Actually, if that is not you riding, then we will NOT make a critique of that rider. if she wants a critique, she can come on and ask for it.

Without being specific, I can say that the rider is not showing the horse to its best potential.


----------



## horsesaremylyfe (Aug 4, 2011)

Yes sorry - I was trying to figure out a way to edit my post to say don't critique the rider, ONLY THE HORSE. I wasn't really thinking about that when I was posting it :/

Thanks for your reply though!


----------



## Shropshirerosie (Jan 24, 2012)

Well what we can fairly say from the videos is that the horse was not lame on the day, and that it appears to be fairly tolerant and willing.

Without knowing what your skills and ambitions are, I don't think I can add more :neutral:


----------



## KissTheRing (Aug 2, 2011)

Hmm The horse looks a little lazy but willing to do the jumps- And looks sweet- 
cough- I agree with Tiny- cough cough


----------



## Samstead (Dec 13, 2011)

yeah I agree with tiny too, I don't mean to critique the rider as it isn't you but I'm not seeing any release over the jumps.


----------



## Skyseternalangel (Jul 23, 2011)

Tolerant horse, and I feel they have more to them that would be revealed under good training and riding 

Smooth trot to canter (on the correct lead too) transition.. which is nice to see they didn't run into it.


----------



## emeraldstar642 (Jul 16, 2011)

The horse looks sweet and willing. It's hard to tell though because, like Tiny said, it's hard to see the full potential of the horse with this rider. Not meaning to critique or anything, but he (or she?) is being very restricted in these videos.


----------



## Bluemoonlvr (Feb 20, 2010)

You need to keep all your weight into your heels and get off your toes. When you jump it looks like you are about to tip over.


----------



## Skyseternalangel (Jul 23, 2011)

BlueMoonLvr.. this isn't the OP's video. This is critique on the horse only


----------



## OwnedByAlli (Nov 8, 2011)

It would be nice to see the horse striding out a bit more freely, but I don't know if its horse or rider or both making the horse look a little choppy in her (his?) stride. 

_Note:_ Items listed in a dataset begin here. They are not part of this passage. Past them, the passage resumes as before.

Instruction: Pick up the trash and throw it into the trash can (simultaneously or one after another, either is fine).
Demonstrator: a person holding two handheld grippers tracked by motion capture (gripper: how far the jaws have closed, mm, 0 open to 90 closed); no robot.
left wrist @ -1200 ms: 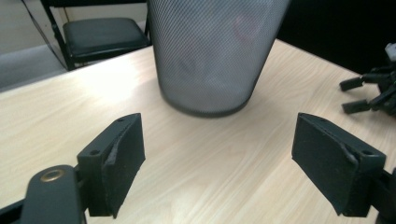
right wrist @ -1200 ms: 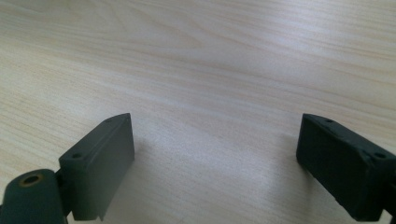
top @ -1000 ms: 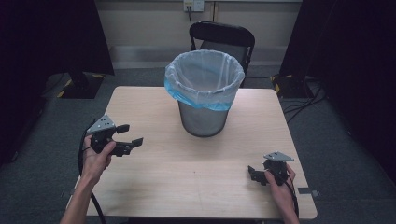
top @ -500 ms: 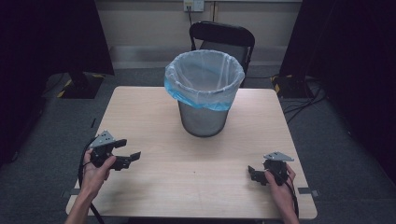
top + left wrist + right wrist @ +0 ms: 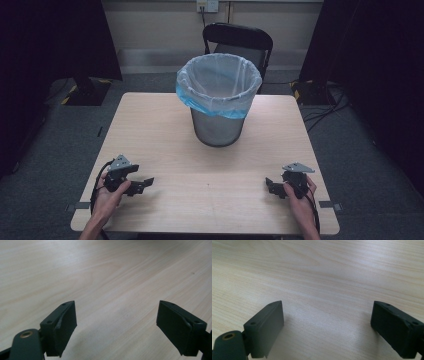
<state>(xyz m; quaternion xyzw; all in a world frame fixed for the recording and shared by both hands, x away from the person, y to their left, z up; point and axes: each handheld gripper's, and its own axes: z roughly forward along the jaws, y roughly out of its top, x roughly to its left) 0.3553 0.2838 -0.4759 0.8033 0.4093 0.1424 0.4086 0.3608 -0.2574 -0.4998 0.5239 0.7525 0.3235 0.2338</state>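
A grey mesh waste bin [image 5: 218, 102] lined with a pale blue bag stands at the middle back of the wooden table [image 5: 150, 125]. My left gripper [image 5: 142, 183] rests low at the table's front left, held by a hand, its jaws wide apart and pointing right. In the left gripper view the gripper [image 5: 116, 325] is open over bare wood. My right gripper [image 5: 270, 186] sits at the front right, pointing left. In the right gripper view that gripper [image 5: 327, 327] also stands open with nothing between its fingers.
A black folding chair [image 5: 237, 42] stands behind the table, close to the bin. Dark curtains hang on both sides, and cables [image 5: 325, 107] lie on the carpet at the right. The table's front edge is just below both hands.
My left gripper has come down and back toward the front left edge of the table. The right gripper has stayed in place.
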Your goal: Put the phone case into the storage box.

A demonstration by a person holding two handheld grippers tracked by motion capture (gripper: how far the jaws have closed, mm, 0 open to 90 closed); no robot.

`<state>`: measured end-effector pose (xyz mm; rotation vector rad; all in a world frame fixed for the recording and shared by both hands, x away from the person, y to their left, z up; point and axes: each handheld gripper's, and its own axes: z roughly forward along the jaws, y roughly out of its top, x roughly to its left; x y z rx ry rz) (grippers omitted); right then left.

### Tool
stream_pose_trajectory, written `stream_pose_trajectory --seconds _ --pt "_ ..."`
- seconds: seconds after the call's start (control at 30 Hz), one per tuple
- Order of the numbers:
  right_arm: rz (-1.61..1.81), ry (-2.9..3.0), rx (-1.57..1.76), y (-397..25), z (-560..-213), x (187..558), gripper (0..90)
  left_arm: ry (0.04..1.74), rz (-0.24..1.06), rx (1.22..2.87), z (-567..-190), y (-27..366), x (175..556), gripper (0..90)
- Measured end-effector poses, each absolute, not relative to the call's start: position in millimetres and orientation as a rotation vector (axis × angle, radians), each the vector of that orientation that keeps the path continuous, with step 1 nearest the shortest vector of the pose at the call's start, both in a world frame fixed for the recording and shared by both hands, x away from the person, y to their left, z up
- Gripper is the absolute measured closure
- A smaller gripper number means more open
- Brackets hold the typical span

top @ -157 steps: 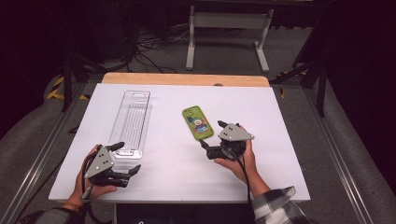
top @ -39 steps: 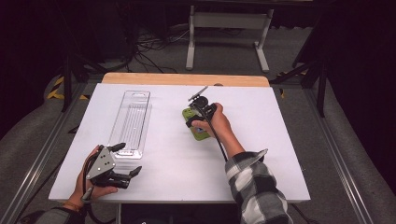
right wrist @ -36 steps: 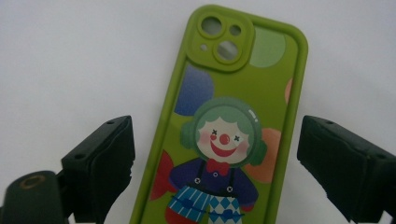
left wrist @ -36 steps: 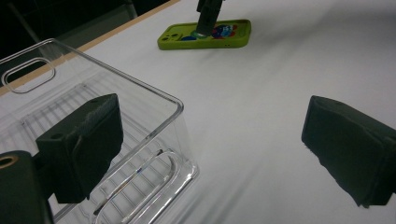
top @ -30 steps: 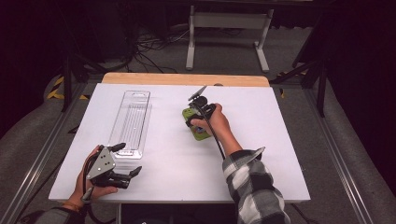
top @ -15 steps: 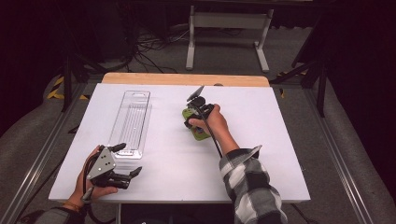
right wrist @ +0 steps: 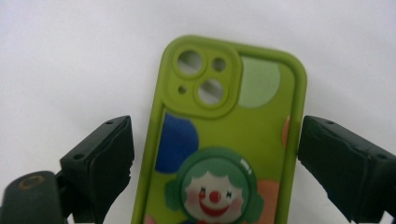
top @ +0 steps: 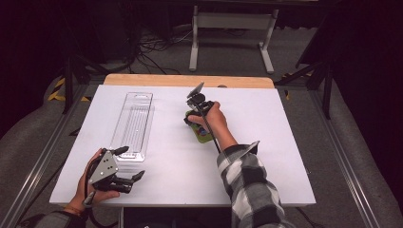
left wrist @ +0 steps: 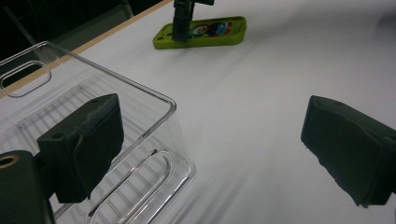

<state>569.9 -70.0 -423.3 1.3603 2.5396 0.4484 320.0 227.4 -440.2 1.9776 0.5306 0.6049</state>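
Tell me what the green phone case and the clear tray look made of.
Phone case: looks like soft matte silicone or rubbery plastic; rounded moulded edges, dull sheen, printed clown picture. Tray: seems thin, glossy, clear rigid plastic; see-through walls, bright edge highlights, moulded ribs on its floor.

Your phone case (right wrist: 224, 140) is lime green and soft-looking, lying flat on the white counter (top: 285, 142) with its printed back up: a clown face with green hair and a red nose, plus blue, pale green and orange dots. The camera cut-outs sit at its 12 o'clock end in the right gripper view. On the counter it lies just past centre, toward 1 o'clock (top: 203, 135).
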Motion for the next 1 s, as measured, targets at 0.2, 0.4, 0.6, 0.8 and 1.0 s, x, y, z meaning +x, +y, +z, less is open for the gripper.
stream_pose_trajectory --seconds 0.2,0.4,0.6,0.8,1.0 --pt "0.480 2.521 1.406 -69 -427 581 11.6 0.525 0.610 1.987 -441 227 320 6.8" --pt "0.493 2.496 1.447 -66 -433 589 12.7 0.519 0.613 1.986 -441 227 321 6.8" --pt "0.470 2.479 1.443 -60 -435 590 13.4 0.516 0.614 1.994 -441 227 321 6.8" --pt "0.472 2.469 1.423 -58 -434 589 15.6 0.518 0.605 1.990 -441 227 321 6.8" --pt "0.524 2.439 1.406 -59 -429 584 15.9 0.523 0.614 1.986 -441 227 321 7.0"
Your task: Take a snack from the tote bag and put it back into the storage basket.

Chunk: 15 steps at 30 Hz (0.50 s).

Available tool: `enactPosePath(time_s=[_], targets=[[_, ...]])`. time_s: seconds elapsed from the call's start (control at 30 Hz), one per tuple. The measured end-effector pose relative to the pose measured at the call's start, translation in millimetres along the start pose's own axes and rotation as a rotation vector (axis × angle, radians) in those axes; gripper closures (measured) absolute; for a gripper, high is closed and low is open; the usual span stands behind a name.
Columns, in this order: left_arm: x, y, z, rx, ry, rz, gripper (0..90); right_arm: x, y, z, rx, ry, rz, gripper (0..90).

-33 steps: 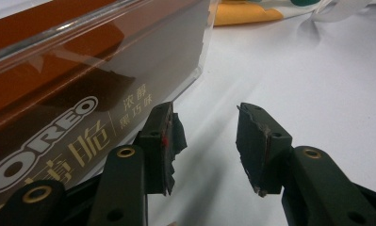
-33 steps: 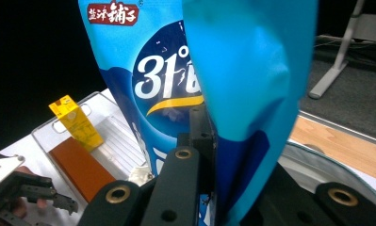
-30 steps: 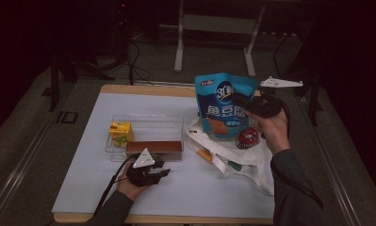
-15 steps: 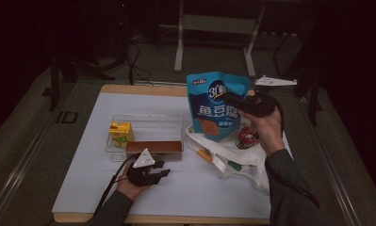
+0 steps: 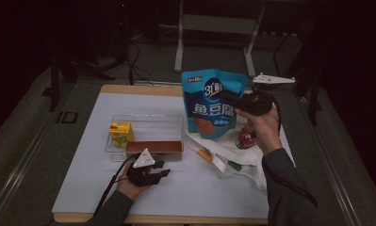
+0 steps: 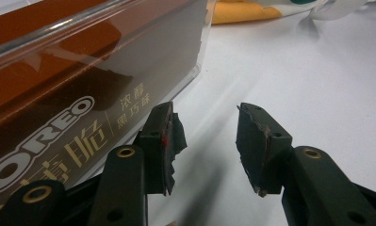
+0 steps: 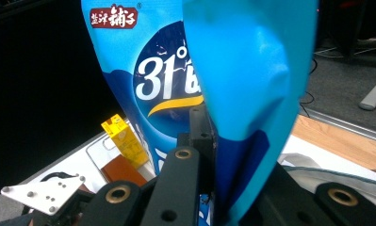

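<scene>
Two grippers are in use. Toward the worktop's front edge, the left gripper (image 5: pixel 153 173) rests with jaws parted and empty, just beside the clear tray (image 5: pixel 148 123) holding a brown Oreo box (image 5: pixel 153 147) and a yellow carton (image 5: pixel 120 132). Toward the right edge, above a white bag (image 5: pixel 232 153), the right gripper (image 5: pixel 232 100) has its jaws clamped on the blue snack pouch (image 5: pixel 213 101), held upright in the air. We judge the pinch on thin film could slip; a swinging pouch could topple the carton.
</scene>
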State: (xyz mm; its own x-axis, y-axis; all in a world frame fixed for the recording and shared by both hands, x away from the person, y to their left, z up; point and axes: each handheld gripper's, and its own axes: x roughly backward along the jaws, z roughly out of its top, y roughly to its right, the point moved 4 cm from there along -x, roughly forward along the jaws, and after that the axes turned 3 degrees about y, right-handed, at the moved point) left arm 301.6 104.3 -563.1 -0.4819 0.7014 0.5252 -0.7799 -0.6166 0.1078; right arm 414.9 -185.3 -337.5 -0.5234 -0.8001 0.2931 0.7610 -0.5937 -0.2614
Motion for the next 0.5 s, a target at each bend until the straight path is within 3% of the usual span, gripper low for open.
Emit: enactPosePath(time_s=[0.5], targets=[[0.1, -0.2, 0.0, 0.001, -0.001, -0.001, 56.5, -11.1, -12.7, 3.6, -0.014, 0.007, 0.039, 90.0]])
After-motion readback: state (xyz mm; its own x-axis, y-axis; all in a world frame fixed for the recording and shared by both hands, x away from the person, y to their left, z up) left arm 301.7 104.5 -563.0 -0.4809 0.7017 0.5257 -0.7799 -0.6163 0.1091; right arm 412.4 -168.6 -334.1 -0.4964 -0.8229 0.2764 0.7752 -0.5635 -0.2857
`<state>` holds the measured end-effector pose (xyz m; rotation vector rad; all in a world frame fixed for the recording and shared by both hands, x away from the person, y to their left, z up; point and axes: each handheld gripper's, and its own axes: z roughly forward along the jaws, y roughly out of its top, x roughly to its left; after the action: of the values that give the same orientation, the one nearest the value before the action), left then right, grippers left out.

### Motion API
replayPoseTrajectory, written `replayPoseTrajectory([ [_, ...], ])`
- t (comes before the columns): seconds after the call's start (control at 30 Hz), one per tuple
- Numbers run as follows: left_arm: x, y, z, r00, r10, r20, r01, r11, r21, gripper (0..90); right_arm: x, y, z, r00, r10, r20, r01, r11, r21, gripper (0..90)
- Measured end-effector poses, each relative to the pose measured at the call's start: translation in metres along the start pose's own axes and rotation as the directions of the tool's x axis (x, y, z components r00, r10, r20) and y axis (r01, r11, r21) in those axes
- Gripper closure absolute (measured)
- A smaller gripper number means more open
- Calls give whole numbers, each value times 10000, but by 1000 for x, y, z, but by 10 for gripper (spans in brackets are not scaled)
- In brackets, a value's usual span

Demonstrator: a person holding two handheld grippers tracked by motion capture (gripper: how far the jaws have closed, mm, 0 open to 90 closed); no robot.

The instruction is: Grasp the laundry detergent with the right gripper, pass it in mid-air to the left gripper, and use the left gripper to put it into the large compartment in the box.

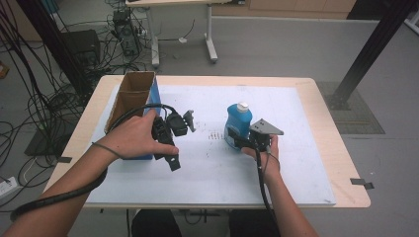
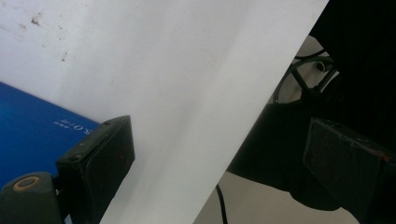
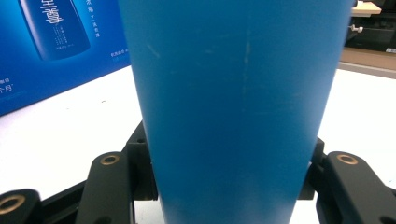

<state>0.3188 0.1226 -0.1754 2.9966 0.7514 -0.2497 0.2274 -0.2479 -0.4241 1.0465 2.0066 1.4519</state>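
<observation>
Bottle (image 1: 238, 123) was clamped by the right gripper (image 1: 245, 142), seemingly for boxing; the left gripper (image 1: 173, 129) was held agape, empty, beside the box (image 1: 132, 96).

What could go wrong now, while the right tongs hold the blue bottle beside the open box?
1. The right tongs grip the blue bottle low on its body, so it might tilt when lifted.
2. The open box lies on its side; the left tongs hang open near it, not holding it, so it may slide if the bottle pushes in.
</observation>
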Motion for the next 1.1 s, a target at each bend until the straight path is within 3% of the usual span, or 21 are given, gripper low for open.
replayPoseTrajectory([
  [0.6,1,2,0,10000,29,-15,-29,10000,41,91,2,-1,0,10000,-18,60,19,10000,-31,436],
  [0.83,-1,4,-1,9997,211,-118,-209,9997,130,92,2,-1,0,10000,-52,66,52,10000,-41,437],
  [0.9,-1,3,-1,10000,29,-73,-28,10000,74,92,2,-1,0,10000,-48,67,48,10000,-51,437],
  [1.1,0,2,-1,9999,99,-105,-98,9999,86,92,1,-1,0,10000,-59,49,59,10000,-45,437],
])
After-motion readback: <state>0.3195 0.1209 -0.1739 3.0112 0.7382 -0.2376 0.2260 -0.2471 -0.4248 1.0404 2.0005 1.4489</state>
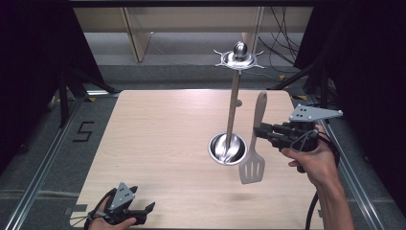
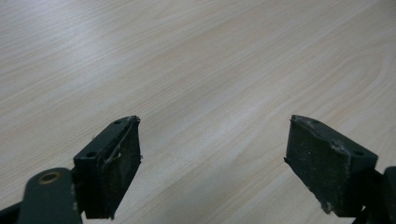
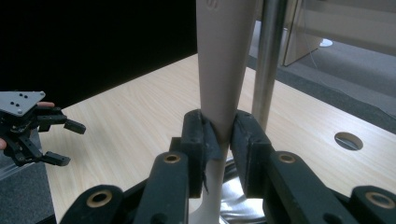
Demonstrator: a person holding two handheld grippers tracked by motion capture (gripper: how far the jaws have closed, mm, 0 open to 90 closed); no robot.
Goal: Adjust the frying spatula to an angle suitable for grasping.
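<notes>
The spatula [image 1: 254, 148] hangs upright in the air just right of the stand [image 1: 233, 108], its slotted blade down over the table [image 1: 158, 143] and its pale handle pointing up; the blade sits just beside the stand's round steel base [image 1: 228, 149], apart from it as far as the high view shows. The right gripper [image 1: 261, 131] clamps the handle at its narrow waist: in the right gripper view both jaws press flat on the handle [image 3: 220, 70] from either side, with the stand's post [image 3: 270, 56] rising close behind it. The post is the nearest thing in the way, standing between the spatula and the middle of the table; its hooked top ring [image 1: 238, 58] with a ball knob is above and slightly left of the handle's tip. The right hand [image 1: 313, 160] comes in from the right of the stand, gripper level and pointing left toward the post, forearm running down to the near edge. The left gripper [image 1: 146, 211] is well apart from the stand, at the table's near left corner, held low in the left hand [image 1: 107, 221]; its jaws stand wide apart over bare wood, holding nothing.
</notes>
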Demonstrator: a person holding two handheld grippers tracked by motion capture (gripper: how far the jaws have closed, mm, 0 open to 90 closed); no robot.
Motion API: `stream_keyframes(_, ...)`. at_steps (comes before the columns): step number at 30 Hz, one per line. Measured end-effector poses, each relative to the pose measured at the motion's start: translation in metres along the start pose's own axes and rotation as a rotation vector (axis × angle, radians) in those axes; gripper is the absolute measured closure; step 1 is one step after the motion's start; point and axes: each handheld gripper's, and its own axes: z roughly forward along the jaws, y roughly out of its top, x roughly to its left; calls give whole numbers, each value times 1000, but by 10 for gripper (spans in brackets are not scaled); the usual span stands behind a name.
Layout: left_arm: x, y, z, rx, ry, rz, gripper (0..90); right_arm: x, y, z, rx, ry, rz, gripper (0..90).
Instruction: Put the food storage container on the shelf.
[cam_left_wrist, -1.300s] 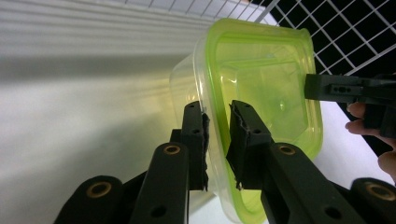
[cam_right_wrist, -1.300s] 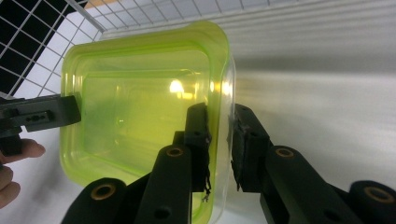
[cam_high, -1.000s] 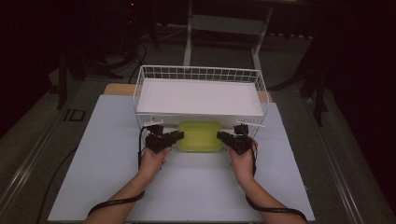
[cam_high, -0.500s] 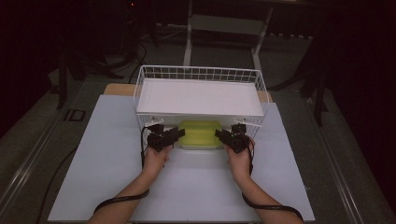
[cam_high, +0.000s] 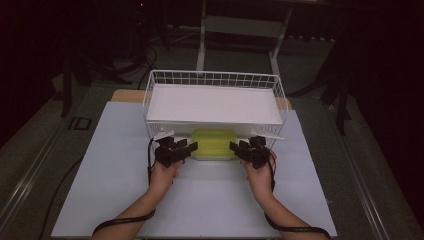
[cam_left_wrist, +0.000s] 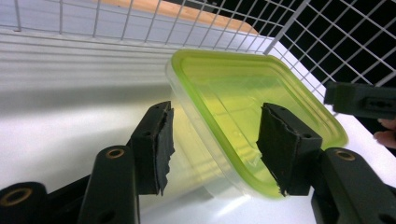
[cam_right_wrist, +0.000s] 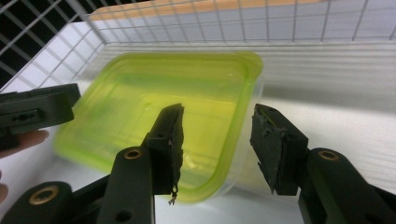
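A clear container with a yellow-green lid (cam_high: 215, 144) lies flat on the white table, tight against the front of a white wire basket (cam_high: 215, 78). My left gripper (cam_high: 192, 146) is at its left end and my right gripper (cam_high: 234, 146) at its right end. In the left gripper view the container (cam_left_wrist: 243, 107) has its rim between the open jaws of my left gripper (cam_left_wrist: 215, 140), one pad over the lid, the other beside the clear wall. In the right gripper view my right gripper (cam_right_wrist: 217, 140) straddles the opposite rim of the container (cam_right_wrist: 159, 107) the same way.
A white sheet (cam_high: 212, 105) covers the basket's inside. The white table top (cam_high: 210, 200) stretches towards the person, with a wooden strip (cam_high: 125, 95) behind the basket. Dark floor and a metal frame (cam_high: 240, 25) lie beyond.
Both hands have crept a little towards the basket. The container has hardly shifted.
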Motion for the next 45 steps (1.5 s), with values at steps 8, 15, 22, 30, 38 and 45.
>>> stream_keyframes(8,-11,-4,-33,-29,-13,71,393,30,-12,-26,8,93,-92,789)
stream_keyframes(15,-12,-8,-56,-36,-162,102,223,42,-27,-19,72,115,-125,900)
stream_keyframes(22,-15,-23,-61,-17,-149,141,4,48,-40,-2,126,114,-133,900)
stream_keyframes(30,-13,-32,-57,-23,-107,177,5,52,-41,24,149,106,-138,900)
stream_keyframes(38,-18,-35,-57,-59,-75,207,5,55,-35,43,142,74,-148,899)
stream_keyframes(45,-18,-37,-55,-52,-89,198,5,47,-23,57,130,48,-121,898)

Best thing is to try her yourself. She could work better with a different rider, or she might be getting school sour and is more forward on hacks. Hard to tell, but go see the horse and give her a try!


----------



## horsesaremylyfe (Aug 4, 2011)

Thanks for all your replies!

How does her jump look? One good thing I noticed is she switched leads after the first jump (not sure if that was the rider or herself though).


I think I am going to try her in the next few weeks so wish me luck!


----------



## Bandera (Jul 31, 2010)

She looks really stiff behind and almost had a 4 beat canter so i would be weary of showing her in anything where they would critique her. But i would be worried if she needs hock injections or something because she looks pretty stiff behind. I don't see a lot of jumping potential because she really isn't pushing from her hind end.


----------



## horsesaremylyfe (Aug 4, 2011)

Yeah I saw that she is pretty stiff...do you have any suggestions to improve that and get her to push from behind more?


----------



## Skyseternalangel (Jul 23, 2011)

Warm her up without any gadgets for a good amount of time at a nice marching impulsive walk. Let her walk, trot, canter freely around the permieter. Ask with seat and leg, keep her under control though but just let her stretch out. 

PLEASE do a PPE though if you decide to go with her.


----------



## Lexiie (Nov 14, 2011)

I'm kind of glad not having to critique the rider.
I wish the horse was being moved out a bit more, i think she'd look nice that way.


----------



## Bandera (Jul 31, 2010)

When you warm the horse push her into a big trot, not fast but ground covering so she can stretch her legs out and have her drop her head down in long and low she she can stretch her back. Walking really helps too!!

^^^ This only applies if there is not a real issue with her! Get a pre-purchase exam!


----------